- _DATASET_
>>>
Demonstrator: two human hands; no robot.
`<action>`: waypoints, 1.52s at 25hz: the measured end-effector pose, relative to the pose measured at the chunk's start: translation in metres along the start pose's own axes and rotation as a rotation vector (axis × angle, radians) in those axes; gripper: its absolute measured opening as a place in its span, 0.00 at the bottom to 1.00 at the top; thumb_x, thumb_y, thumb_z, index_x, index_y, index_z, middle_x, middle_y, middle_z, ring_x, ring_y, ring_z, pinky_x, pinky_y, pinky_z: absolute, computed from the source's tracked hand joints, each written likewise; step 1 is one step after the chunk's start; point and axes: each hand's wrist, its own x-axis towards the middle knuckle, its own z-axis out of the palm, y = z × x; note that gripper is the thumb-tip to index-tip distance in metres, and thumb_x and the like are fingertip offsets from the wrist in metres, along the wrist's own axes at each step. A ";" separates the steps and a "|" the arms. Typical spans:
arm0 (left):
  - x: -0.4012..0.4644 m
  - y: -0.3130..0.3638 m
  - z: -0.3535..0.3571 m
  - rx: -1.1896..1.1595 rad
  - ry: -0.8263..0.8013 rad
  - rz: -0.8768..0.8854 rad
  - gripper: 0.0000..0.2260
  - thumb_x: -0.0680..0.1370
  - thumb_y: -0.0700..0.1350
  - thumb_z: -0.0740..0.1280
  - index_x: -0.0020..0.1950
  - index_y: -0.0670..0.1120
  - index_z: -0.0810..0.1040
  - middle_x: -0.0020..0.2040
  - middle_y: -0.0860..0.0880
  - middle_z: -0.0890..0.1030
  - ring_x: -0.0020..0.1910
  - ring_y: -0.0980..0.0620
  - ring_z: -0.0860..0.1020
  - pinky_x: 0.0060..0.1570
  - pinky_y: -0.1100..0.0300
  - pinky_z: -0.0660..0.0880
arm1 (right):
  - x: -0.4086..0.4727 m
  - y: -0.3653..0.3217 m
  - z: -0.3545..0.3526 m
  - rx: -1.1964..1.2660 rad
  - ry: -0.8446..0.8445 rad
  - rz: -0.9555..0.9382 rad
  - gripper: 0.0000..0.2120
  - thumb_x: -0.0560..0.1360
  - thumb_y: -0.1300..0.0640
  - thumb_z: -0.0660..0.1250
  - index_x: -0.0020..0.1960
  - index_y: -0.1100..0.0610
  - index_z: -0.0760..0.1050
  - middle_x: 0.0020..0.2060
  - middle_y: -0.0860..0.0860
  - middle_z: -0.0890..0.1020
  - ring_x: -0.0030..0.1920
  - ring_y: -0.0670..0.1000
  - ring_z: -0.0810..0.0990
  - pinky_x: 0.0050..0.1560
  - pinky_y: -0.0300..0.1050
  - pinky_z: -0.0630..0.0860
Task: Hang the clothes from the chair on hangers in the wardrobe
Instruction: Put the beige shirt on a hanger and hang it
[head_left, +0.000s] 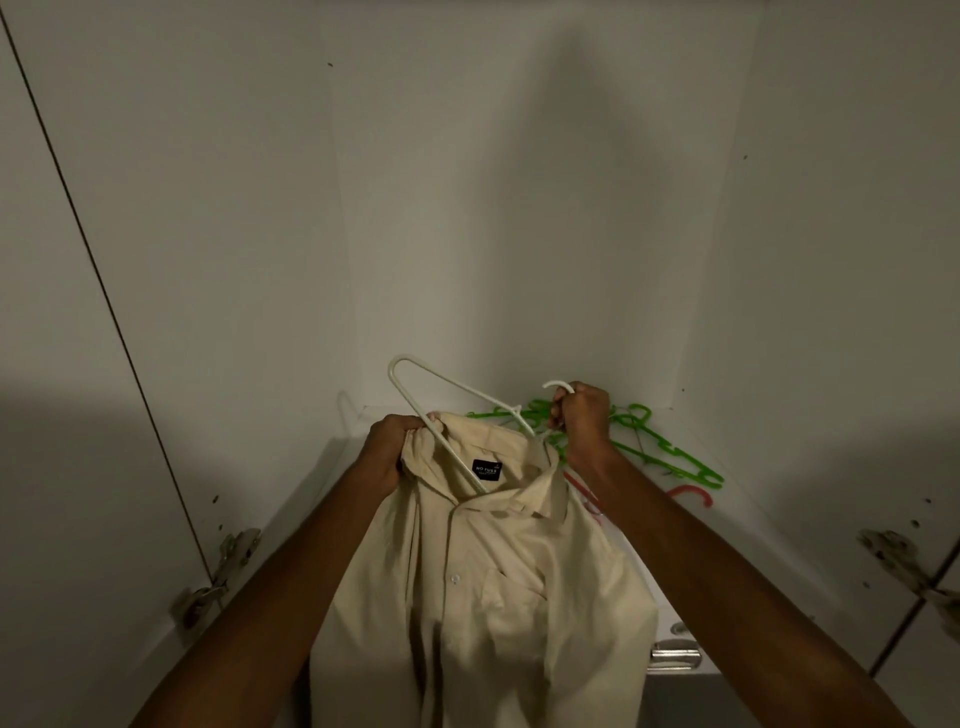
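A cream button-up shirt (483, 597) with a black neck label hangs in front of me inside the white wardrobe (519, 208). My left hand (389, 447) grips the shirt's collar at its left side. My right hand (582, 415) is curled round the hook of a white hanger (415, 389). One arm of the hanger runs down into the open collar; its other end sticks up and out to the left above the shirt.
Several green hangers (670, 452) and a red one (696, 493) lie on the wardrobe floor behind my right hand. Metal door hinges sit at the left (228, 566) and right (898, 561) sides. A metal drawer handle (675, 654) shows at lower right.
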 end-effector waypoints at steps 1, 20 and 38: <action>0.000 0.003 -0.001 -0.041 -0.048 -0.027 0.13 0.71 0.42 0.68 0.49 0.35 0.85 0.52 0.37 0.84 0.45 0.41 0.83 0.51 0.52 0.78 | 0.001 -0.002 -0.001 -0.067 0.019 -0.054 0.16 0.71 0.73 0.54 0.32 0.61 0.76 0.23 0.56 0.73 0.23 0.52 0.70 0.26 0.43 0.67; 0.012 0.008 -0.021 0.046 -0.087 -0.046 0.38 0.55 0.49 0.88 0.60 0.36 0.83 0.57 0.37 0.84 0.55 0.42 0.84 0.50 0.52 0.82 | 0.013 0.009 -0.029 -0.573 0.125 -0.214 0.18 0.69 0.68 0.65 0.23 0.56 0.69 0.21 0.48 0.70 0.29 0.55 0.75 0.32 0.45 0.67; -0.014 0.001 0.082 0.961 0.419 0.674 0.10 0.74 0.49 0.77 0.45 0.42 0.84 0.45 0.46 0.85 0.47 0.46 0.82 0.45 0.56 0.74 | 0.010 0.032 0.036 -0.962 -0.183 -0.339 0.12 0.73 0.57 0.62 0.47 0.64 0.80 0.47 0.61 0.84 0.50 0.62 0.84 0.42 0.47 0.74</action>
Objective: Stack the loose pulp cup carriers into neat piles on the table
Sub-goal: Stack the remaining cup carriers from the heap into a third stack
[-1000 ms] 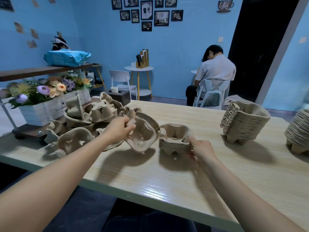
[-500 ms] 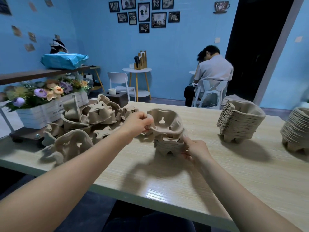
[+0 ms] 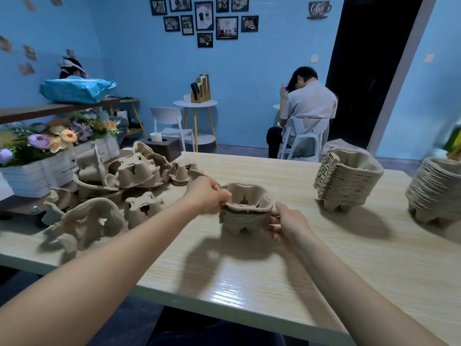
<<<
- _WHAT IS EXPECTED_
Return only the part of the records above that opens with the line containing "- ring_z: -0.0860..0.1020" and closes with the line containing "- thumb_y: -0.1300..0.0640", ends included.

- _ANSWER TO THIS EXERCISE_
  - ring_z: -0.0860..0.1020
  - pinky_x: 0.0060..0.1570
  - pinky_y: -0.1100..0.0300
  - pinky_z: -0.0660..0.0880
arm1 (right):
  - x: -0.4086..0.4727 m
  - y: -0.3653..0.3217 m
  - z: -0.3545..0.3526 m
  - rx: -1.1964..1.2660 rad
  - ry: -0.8446..0.8445 rad
  - rz: -0.9555..0.9382 rad
  - gripper: 0.0000..0.2120
  - thumb_x: -0.0560..0.1360
  - thumb_y: -0.1300..0.0640

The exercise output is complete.